Haimerl: Neue Geschäftsfelder passen nicht mehr in die oft in Verlagen noch anzutreffende starke funktionale Organisation. Neue Geschäfte stören die vorhandenen Abläufe, schnelles und flexibles Handeln wird unmöglich. Deshalb sollten neue Geschäfte immer als eigenständige Organisationseinheit (Business Unit) geführt werden. Nur so können die neuen Geschäfte auf die Spielregeln im neuen Markt schnell und angemessen reagieren. Nur so haben neue Geschäfte eine Aussicht auf Erfolg.

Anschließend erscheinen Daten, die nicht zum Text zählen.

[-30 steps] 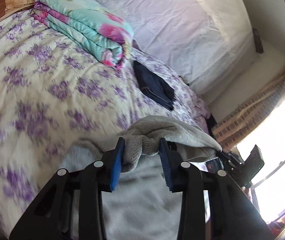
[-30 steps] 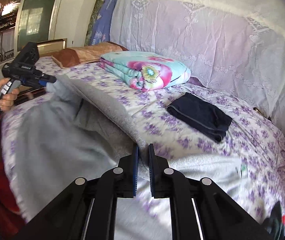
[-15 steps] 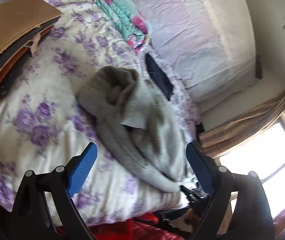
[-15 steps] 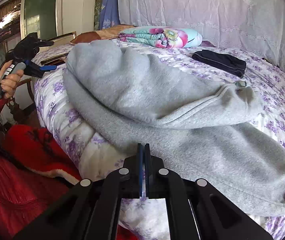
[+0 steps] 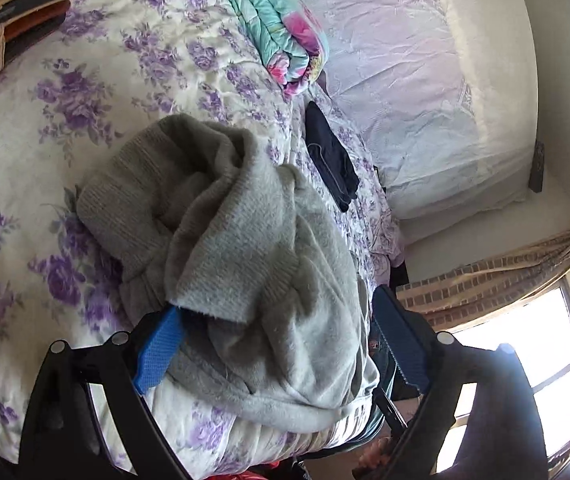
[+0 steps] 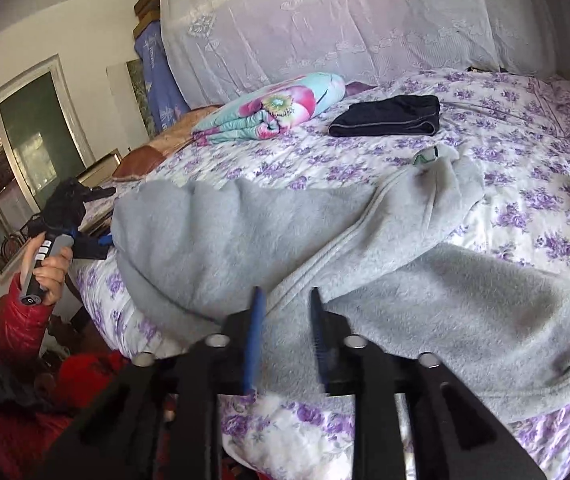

Wird Kundenorientierung bei Buchverlagen ernst genommen?
Haimerl: Natürlich wird sie ernst genommen. Defizite erkenne ich im systematischen Arbeiten, im Prozess von der Definition des lösungsunabhängigen Kundenproblems und des Kundennutzens bis hin zu den konkreten Angeboten. Der durch Planung verursachte Mehraufwand amortisiert sich schnell durch weniger aber gezieltere Angebote. Gleichzeitig lassen sich durch systematisches Arbeiten die verantwortlichen Mitarbeiter einbinden und so gemeinsame Vorstellungen schaffen. Gemeinsame Vorstellungen über Ziele, Strategien und Kunden sind die notwendige Basis für effektives Arbeiten und damit für die angestrebten Resultate.